Die Deutsche Bahn will die Transporte über Nacht ausbauen.
Düsseldorf Die neue Güterverkehrschefin der Deutschen Bahn, Sigrid Nikutta, unternimmt einen neuen Versuch, die angeschlagene Cargo-Sparte auf Kurs zu bringen. Seit Jahren fährt die Güterbahn des Staatskonzerns trotz des boomenden Transportmarkts nur Verluste ein – Tendenz steigend. Nikuttas Vorgänger hatten es mit Schrumpfen versucht, Nikutta versucht es mit Wachstum.
Das Konzept habe der Aufsichtsrat „wohlwollend“ zur Kenntnis genommen, sagte Nikutta in Berlin. Details über Ziele und Zahlen sollen aber erst noch folgen. Nur so viel: 2025 soll das Konzept weitgehend umgesetzt sein.

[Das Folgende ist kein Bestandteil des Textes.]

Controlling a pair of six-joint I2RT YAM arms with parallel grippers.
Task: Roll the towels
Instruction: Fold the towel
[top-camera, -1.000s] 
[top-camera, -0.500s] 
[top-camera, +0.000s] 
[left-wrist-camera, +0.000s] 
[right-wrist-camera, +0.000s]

Unklar ist aber die Rolle von Schenker, der größten Tochtergesellschaft im Konzern. Das Unternehmen ist mit 17 Milliarden Euro Umsatz einer der führenden Logistiker Europas. Was Schenker aber künftig bei der geplanten Erweiterung des Cargo-Geschäftsmodells zum „Anbieter kompletter Logistikketten“ beitragen soll, ist offen.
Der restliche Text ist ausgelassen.